E da ação dos militantes das organizações de estabelecer uma relação de diálogo entre nós que levamos alimento e as famílias que têm suas vidas, suas histórias, suas lutas, suas experiências.

Como Paulo Freire explicita em Educação como Prática da Liberdade em 2008. “Nos opúnhamos às soluções assistencialistas porque contradiziam a vocação natural da pessoa - a de ser sujeito e não objeto, e o assistencialismo faz de quem recebe a assistência um objeto passivo, sem possibilidade de participar do processo de sua própria recuperação”.

Essa relação dialógica e portanto ativa onde, como diria Freire “os oprimidos deixam de ser uma designação abstrata e passam a ser os homens concretos, injustiçados e roubados.
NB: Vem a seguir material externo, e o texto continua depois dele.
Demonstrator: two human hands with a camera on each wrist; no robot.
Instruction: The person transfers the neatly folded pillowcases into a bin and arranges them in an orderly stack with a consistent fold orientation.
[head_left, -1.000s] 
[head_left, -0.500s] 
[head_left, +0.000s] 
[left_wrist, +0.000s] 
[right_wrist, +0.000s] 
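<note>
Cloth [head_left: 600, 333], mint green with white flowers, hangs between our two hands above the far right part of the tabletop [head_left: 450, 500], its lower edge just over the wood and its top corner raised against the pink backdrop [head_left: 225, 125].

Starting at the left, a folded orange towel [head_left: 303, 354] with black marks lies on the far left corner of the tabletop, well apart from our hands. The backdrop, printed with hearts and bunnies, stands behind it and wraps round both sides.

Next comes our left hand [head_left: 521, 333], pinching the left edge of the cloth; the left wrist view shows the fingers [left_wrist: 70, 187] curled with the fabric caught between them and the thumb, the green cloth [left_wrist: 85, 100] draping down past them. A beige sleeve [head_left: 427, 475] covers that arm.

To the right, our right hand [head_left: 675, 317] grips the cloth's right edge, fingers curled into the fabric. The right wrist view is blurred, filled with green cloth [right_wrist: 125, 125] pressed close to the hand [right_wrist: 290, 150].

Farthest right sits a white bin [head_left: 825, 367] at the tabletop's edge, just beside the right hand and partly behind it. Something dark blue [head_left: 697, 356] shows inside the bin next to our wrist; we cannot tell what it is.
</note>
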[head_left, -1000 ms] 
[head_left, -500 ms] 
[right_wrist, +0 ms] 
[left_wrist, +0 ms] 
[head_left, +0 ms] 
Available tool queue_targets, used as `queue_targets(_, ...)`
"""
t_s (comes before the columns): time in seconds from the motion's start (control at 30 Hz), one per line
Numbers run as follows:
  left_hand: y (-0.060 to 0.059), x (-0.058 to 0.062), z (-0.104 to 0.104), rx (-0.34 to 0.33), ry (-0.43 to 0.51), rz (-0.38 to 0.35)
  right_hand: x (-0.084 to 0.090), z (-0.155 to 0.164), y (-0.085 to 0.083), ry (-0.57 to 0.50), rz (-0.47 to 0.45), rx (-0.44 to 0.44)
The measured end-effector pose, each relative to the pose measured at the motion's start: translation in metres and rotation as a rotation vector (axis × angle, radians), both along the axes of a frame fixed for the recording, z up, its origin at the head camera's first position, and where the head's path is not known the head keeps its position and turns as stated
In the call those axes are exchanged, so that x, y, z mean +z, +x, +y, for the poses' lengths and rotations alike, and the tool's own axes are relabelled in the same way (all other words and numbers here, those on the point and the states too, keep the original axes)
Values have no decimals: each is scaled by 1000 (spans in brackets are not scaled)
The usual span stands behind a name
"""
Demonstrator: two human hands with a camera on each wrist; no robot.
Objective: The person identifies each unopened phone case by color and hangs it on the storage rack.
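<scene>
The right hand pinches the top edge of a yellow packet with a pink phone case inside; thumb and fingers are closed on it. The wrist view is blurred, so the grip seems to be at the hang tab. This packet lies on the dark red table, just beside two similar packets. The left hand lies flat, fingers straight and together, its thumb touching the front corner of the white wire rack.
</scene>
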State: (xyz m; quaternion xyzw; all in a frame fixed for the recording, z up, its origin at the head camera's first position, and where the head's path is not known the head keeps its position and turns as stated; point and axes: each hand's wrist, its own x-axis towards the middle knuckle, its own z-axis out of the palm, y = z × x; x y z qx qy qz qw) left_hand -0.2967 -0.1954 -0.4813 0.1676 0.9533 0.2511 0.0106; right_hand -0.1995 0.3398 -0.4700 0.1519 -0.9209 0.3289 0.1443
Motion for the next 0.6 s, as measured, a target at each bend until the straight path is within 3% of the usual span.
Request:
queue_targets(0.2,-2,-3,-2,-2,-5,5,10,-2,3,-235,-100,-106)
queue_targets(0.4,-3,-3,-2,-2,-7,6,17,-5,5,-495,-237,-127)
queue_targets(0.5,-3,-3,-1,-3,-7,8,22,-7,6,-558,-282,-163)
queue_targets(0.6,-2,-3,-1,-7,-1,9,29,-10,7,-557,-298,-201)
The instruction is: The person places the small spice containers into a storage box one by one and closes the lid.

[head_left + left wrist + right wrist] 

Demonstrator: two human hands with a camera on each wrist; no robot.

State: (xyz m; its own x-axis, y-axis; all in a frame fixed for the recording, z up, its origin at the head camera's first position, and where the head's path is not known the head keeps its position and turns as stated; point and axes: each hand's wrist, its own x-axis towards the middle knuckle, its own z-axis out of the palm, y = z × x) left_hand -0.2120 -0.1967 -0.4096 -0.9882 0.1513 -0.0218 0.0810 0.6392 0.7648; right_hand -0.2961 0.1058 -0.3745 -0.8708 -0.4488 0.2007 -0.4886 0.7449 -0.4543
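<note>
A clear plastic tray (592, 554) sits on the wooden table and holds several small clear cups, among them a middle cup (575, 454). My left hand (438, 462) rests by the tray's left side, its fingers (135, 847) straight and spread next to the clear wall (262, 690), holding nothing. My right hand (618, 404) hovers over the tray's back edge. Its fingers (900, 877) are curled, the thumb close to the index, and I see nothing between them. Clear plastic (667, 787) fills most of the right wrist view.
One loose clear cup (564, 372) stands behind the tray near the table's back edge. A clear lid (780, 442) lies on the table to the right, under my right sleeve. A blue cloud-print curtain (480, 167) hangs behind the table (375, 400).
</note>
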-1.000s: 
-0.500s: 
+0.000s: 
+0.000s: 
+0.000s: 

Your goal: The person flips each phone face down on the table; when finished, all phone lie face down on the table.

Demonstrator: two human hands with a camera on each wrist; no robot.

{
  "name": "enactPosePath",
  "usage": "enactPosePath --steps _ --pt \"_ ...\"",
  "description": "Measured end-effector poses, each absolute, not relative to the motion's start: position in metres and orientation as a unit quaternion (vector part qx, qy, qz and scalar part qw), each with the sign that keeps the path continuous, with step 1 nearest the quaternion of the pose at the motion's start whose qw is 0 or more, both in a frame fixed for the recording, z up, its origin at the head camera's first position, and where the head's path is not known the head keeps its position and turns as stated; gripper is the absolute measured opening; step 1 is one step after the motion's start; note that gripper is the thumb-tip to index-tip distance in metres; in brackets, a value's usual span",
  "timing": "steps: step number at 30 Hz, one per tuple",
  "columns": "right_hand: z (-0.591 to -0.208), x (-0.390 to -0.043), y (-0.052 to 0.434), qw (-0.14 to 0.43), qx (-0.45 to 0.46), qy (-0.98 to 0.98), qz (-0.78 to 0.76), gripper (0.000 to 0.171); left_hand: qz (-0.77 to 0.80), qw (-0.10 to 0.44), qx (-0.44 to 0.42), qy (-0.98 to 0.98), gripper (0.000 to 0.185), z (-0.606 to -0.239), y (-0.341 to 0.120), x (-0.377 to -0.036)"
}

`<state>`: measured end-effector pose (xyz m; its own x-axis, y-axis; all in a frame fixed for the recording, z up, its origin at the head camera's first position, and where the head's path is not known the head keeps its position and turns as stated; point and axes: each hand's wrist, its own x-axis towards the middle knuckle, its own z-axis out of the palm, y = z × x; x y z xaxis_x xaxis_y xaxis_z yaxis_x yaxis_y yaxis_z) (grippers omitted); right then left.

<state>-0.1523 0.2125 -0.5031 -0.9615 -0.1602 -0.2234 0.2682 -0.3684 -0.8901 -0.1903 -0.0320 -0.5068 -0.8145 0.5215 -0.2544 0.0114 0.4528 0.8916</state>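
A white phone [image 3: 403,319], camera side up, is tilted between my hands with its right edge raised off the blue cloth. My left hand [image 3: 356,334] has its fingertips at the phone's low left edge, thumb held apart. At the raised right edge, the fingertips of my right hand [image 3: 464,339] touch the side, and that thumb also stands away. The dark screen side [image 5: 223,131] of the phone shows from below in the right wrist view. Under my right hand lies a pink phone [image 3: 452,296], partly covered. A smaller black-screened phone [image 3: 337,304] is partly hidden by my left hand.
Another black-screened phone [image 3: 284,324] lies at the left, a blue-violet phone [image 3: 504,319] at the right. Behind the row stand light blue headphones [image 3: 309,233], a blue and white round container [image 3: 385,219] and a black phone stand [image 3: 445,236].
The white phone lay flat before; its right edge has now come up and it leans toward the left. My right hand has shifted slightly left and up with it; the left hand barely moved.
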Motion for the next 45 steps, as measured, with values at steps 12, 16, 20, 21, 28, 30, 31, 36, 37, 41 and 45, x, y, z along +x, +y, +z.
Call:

Roubados na sua palavra, por isso no seu trabalho comprado, que significa a sua pessoa vendida. Só na plenitude deste ato de amar, na sua existencialização, na sua práxis, se constitui a solidariedade verdadeira", carrega um profundo sentido de dignidade entre os envolvidos, onde os “doadores” não são sujeitos e os “recebedores” objetos, portanto condenados à permanência das condições que os oprime e os debilita. Ao assumir a postura de diálogo, chamamos a ação, para a superação da condição de despossuído.

Esse processo dialógico, e por consequência participativo, dentro das ações de solidariedade foi tornando-se a materialização do carácter ativo das ações de solidariedade. A partir da percepção deste potencial buscamos organizar um espaço que sistematizasse esse conteúdo reflexivo e participativo.

O exemplo que melhor cumpriu esse papel de dialogo e sistematização foi os Agentes Populares de Saúde, cuja experiência anterior realizado em Pernambuco inspirou tantos lugares a experimentá-la. Tal experiência possibilitou uma ação preventiva contra a disseminação do COVID-19 nas comunidades quanto estimulou um processo mais amplo de reflexão sobre outras necessidades das comunidades.

Temos percebido que o desemprego, a fome, o pagamento do aluguel e o custo energia ameaçam tanto quanto o Covid-19. Nessa caminhada da solidariedade a militância e os agentes populares têm tomado algumas iniciativas de respostas que passam pela auto-organização comunitária, porém, para muitas das necessidades fundamentais, aquelas que tocam as questões estruturais nas cidades e na sociedade brasileira, é preciso construir a participação e a movimentação que apontem as causas e causadores de tais mazelas.

Por isso, nessa reta final do ano apontamos os primeiros esboços de mobilização e ações de denúncias às políticas contra a retirada de direitos que o projeto de morte do governo Bolsonaro têm operado.